This information explains what to expect during your ketamine infusion treatment at Memorial Sloan Kettering’s (MSK’s) Josie Robertson Surgery Center (JRSC).
About Ketamine Infusion Therapy
Ketamine is a medication used to help you manage neuropathic pain (nerve pain) during and after your cancer treatment.
Ketamine infusion slows down your pain-sensing nerves, which send pain messages to your brain. This may reduce your pain level and makes you feel relaxed. The infusion may bring you pain relief over the next few days and weeks.
Your doctor may recommend you have ketamine infusion therapy if you:
- Have side effects from other pain medications.
- Don’t get enough relief from other pain medications.
- Have pain that is difficult to control.
Ketamine infusion therapy works quickly. You may start feeling better right away.
Each treatment session lasts 4 to 6 hours. You may want to bring a book, music, or someone to sit with you during your treatment to help pass the time during your session.

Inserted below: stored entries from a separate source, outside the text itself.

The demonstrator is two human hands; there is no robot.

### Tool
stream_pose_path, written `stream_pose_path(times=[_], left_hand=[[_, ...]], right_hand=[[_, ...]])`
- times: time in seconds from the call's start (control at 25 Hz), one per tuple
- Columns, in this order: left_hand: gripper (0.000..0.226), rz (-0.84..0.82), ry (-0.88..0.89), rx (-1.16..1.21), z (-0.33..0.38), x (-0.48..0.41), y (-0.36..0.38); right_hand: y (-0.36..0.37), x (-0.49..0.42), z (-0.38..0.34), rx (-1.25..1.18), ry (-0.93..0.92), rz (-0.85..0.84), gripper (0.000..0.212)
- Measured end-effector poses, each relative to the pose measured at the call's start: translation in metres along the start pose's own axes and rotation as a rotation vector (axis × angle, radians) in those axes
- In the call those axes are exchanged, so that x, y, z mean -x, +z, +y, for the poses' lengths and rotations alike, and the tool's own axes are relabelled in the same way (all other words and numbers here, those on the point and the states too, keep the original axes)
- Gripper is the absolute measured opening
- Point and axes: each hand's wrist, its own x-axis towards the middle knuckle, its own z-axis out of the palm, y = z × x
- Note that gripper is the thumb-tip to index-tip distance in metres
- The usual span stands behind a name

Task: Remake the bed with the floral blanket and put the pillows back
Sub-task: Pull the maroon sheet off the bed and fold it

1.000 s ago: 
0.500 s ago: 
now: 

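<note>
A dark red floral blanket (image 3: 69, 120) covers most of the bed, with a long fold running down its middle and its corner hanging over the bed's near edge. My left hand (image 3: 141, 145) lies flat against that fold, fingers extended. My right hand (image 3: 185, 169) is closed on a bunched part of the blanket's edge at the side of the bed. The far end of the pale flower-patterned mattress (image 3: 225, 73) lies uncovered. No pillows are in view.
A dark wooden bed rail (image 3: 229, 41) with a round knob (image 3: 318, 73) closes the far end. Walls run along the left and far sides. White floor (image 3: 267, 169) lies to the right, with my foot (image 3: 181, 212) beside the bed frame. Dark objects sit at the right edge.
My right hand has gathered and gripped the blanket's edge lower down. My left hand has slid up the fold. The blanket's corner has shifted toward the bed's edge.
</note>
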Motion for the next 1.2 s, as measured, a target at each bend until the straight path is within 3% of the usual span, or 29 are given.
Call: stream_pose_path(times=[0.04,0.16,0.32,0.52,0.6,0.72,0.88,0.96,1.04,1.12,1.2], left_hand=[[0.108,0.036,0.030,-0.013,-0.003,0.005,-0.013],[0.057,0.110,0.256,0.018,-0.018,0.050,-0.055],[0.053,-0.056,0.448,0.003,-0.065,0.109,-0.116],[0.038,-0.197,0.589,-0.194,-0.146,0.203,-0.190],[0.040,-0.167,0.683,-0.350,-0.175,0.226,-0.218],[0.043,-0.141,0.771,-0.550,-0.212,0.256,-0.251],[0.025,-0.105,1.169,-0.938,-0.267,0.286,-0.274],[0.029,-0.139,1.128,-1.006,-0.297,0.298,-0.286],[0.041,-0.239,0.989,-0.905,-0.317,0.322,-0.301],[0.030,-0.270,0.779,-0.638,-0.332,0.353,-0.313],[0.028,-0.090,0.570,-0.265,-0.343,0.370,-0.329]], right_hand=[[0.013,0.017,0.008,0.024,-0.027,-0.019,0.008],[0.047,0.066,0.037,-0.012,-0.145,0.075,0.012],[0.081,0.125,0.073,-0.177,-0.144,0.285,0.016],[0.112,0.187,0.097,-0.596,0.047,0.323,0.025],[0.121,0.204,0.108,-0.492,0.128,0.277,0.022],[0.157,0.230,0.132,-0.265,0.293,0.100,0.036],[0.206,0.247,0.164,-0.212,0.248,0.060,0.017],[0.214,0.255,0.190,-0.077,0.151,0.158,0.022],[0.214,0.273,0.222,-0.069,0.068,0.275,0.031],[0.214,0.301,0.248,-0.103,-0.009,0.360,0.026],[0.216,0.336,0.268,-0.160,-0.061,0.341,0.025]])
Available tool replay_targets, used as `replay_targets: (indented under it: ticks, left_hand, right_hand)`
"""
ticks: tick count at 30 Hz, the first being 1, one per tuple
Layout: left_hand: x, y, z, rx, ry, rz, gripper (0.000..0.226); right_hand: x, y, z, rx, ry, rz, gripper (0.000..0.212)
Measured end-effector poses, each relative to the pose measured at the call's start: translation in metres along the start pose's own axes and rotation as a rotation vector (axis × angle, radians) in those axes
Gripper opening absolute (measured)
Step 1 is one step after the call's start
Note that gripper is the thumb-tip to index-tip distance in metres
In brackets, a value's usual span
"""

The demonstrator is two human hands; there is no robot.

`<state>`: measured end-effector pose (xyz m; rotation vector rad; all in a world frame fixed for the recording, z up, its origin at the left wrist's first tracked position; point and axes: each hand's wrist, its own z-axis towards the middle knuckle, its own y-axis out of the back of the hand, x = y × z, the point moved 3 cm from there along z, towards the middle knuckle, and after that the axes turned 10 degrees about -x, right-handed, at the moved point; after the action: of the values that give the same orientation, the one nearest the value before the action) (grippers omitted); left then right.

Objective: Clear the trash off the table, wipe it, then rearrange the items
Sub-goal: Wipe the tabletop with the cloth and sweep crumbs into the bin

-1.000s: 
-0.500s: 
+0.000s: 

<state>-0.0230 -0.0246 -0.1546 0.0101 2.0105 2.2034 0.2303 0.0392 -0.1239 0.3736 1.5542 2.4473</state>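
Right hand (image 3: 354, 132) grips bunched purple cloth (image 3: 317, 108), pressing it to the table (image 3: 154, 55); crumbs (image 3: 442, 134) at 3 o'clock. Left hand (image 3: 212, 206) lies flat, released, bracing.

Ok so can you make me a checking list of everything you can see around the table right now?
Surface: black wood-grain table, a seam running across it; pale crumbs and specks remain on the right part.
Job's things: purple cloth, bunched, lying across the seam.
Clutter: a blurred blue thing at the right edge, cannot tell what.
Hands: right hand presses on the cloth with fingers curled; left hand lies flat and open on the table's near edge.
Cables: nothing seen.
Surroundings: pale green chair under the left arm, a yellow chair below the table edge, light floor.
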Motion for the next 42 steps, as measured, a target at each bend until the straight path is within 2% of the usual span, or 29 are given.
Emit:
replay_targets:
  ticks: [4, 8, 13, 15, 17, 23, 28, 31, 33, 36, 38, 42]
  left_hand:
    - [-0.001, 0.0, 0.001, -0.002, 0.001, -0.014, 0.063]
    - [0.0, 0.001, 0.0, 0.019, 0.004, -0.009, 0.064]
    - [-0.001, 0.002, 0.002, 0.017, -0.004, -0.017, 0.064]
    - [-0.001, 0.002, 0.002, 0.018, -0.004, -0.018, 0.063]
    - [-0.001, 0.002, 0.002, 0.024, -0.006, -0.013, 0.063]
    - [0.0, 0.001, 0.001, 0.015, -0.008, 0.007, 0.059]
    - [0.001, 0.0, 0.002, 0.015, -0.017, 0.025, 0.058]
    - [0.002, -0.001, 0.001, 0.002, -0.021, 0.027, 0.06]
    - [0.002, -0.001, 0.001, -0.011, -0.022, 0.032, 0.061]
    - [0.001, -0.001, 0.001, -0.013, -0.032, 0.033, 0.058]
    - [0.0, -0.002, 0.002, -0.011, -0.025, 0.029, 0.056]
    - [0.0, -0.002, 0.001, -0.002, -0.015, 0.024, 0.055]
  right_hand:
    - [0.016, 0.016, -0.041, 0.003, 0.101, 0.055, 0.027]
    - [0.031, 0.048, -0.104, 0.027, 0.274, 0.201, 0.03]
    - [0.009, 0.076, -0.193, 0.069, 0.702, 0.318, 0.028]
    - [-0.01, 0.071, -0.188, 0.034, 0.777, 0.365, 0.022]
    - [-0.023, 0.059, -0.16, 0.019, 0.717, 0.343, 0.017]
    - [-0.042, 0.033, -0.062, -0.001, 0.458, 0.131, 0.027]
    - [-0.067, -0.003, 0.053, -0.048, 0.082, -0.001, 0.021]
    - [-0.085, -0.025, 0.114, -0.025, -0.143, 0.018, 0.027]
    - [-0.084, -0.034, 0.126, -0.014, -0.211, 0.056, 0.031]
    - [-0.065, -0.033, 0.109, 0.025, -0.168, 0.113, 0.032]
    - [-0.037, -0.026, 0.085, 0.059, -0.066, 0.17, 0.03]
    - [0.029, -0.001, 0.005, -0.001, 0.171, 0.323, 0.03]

Most people get long-term pain relief (pain relief lasting at least 1 month) after 2 or 3 sessions. Once this pain relief happens, you may continue receiving therapy. Most people receive treatment once a month. Your doctor will discuss with you how often you should receive treatment.Back to top
1 Week Before Your Treatment
After your treatment, you may feel drowsy and won’t be able to drive. You must have a responsible care partner take you home after your procedure or your discharge may be delayed. You must make these arrangements before the day of your treatment. Your nurse will ask you for the name and phone number of the person who will be taking you home after your treatment.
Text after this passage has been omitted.